Most importantly we found some common ground. There were some images in the "Freakshow" board here that he showed me, which imagining if that happened to me does get him hard. For example these girls you can take apart like mannequins. He really likes those. And that's something, as weird as it is, I get it. If that was possible, I'd totally let him pluck me apart and rearrange my arms and legs and feel myself up how weird it'd feel, and then let him put me back together. He described it so vividly, it really turned me on. Trying to imagine all these things...
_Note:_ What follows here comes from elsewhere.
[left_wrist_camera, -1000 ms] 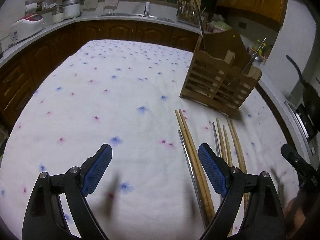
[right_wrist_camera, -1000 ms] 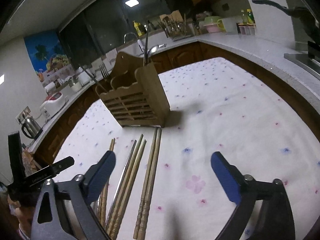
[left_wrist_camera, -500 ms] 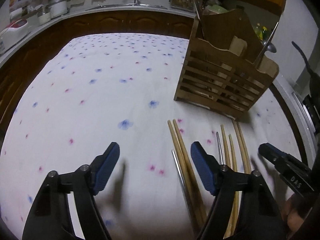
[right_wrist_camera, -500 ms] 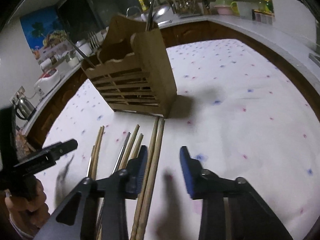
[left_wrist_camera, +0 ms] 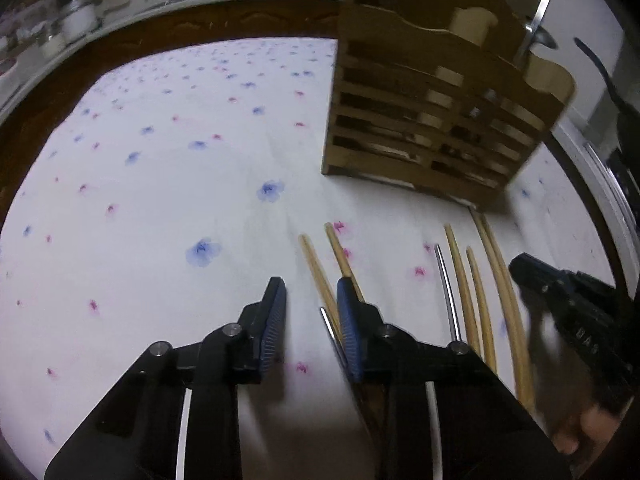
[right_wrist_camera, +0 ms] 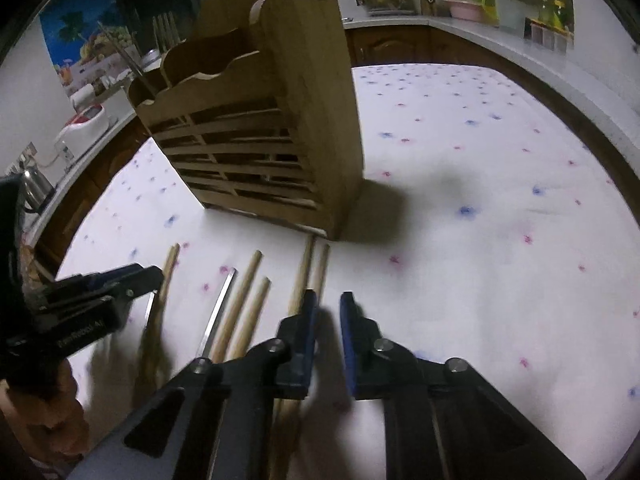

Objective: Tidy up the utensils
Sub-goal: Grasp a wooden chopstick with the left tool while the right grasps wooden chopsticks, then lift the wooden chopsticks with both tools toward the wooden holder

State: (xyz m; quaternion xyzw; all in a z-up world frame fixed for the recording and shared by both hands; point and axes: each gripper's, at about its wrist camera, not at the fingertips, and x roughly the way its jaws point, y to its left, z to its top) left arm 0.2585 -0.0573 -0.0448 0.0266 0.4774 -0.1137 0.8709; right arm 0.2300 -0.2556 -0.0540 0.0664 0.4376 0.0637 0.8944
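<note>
From my left wrist camera, my left tool [left_wrist_camera: 308,312] hovers low over the counter [left_wrist_camera: 160,200], its blue pads narrowly apart with nothing between them. The right pad sits just over a pair of pale wooden chopsticks [left_wrist_camera: 320,268], with a metal chopstick [left_wrist_camera: 329,326] beside them. Further right lie another metal chopstick [left_wrist_camera: 446,284], two more wooden ones [left_wrist_camera: 464,280] and a longer wooden pair [left_wrist_camera: 500,276], all in rough parallel on the white cloth with blue and pink flowers. Just beyond their tips stands the slatted wooden utensil holder [left_wrist_camera: 420,128]. My right tool [left_wrist_camera: 560,300] shows at the edge; white lettering on it is too blurred to read.

From my right wrist camera, my right tool [right_wrist_camera: 328,320] has its pads close together with a slim gap, gripping nothing; the left pad overlaps the long wooden pair [right_wrist_camera: 308,272]. The holder [right_wrist_camera: 260,132] stands upright just past them. On my left tool [right_wrist_camera: 100,292], faint print seems to read "FastRobot-AI", though I cannot be sure.
</note>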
For example, one thing he came up with was, after he'd pluck of my arm, how he'd sneak in his hand through the shoulder socket and trace the shape of my breasts from the inside, and then he'd stick his finger into my nipple and push it outwards, and then lick it... ="> Sorry if that's too much information. But long story short, I think I get now how these fantasies can be hot. ^.^
Afterwards, I was probably overthinking again, maybe I only found it hot because I knew he does. But then again, that can't be all, because no matter what, I still don't like some of that other stuff. Maybe everyone likes some really weird things and they just don't know it yet until they try?
So I'm glad we had that talk, because I feel closer to him now. It feels like we have no more secrets and know each other better.